The US has reaffirmed that it stands with Southeast Asian claimant states in the South China Sea (called East Sea by Vietnam) seeking to defend their sovereign rights and interests, consistent with international law.
Multiple aircraft fly in formation over the USS Ronald Reagan, a US Navy aircraft carrier. Photo: Kaila V. Peters/U.S. Navy |
Washington said it will continue to act until they see Beijing cease its coercive behavior in the South China Sea, the US Department of State has said in a recent statement.
It stated that the US and all law-abiding nations share a deep interest in the preservation of a free and open South China Sea.
All nations, regardless of military and economic power, should be free to enjoy the rights and freedoms guaranteed to them under international law, as reflected in the 1982 Law of the Sea Convention, without fear of coercion.
US intensified actions
Today, the US is taking additional actions to defend these rights and freedoms, the statement said.
Pursuant to Section 212(a)(3)(C) of the Immigration and Nationality Act, the Department of State is imposing visa restrictions on People’s Republic of China (PRC) individuals, including executives of state-owned enterprises and officials of the Chinese Communist Party and People’s Liberation Army (PLA) Navy, responsible for, or complicit in, either the large-scale reclamation, construction, or militarization of disputed outposts in the South China Sea, or the PRC’s use of coercion against Southeast Asian claimants to inhibit their access to offshore resources in the South China Sea. Immediate family members may be subject to these visa restrictions as well.

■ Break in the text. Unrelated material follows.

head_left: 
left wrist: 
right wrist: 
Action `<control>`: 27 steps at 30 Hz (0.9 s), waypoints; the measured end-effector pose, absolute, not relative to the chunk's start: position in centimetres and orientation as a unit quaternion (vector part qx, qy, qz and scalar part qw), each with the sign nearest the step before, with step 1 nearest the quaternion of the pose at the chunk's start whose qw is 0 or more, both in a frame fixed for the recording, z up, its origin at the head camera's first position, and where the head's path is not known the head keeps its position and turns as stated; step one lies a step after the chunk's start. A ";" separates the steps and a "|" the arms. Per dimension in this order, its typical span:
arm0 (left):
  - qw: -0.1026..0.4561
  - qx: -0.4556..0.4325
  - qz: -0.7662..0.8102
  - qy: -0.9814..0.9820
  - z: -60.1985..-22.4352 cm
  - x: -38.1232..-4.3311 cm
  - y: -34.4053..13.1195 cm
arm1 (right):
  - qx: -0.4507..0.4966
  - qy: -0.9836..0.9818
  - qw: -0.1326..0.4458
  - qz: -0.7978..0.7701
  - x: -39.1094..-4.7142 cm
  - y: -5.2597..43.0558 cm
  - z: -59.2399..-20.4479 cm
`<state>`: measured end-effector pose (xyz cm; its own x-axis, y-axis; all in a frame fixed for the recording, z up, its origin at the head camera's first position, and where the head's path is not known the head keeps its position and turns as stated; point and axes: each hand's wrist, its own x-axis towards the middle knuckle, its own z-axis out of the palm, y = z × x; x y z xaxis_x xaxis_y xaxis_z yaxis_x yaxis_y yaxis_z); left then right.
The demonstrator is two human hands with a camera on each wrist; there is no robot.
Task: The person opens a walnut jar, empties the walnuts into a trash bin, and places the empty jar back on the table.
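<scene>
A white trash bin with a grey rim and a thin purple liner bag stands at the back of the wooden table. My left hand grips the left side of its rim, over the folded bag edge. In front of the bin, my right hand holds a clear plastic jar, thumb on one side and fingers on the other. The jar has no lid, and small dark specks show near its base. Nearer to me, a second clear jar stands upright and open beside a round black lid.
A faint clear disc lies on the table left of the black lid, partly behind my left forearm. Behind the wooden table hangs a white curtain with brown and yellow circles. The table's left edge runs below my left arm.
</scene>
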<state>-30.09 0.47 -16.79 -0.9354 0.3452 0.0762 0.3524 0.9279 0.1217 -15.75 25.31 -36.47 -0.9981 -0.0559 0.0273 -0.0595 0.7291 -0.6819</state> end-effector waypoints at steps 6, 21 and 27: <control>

In addition, the Department of Commerce has added China National Offshore Oil Corporation (CNOOC) Limited to the Entity List in light of its role in the PRC’s campaign of coercion against other claimants of an estimated US$2.5 trillion in South China Sea oil and gas resources. The Chinese Communist Party has used CNOOC and other state enterprises as weapons to attempt to enforce Beijing’s unlawful “Nine Dashed Line.” CNOOC used its mammoth survey rig HD-981 off the Paracel islands in 2014 in an attempt to intimidate Vietnam. CNOOC’s then-chief executive touted that oil rig as “mobile national territory.”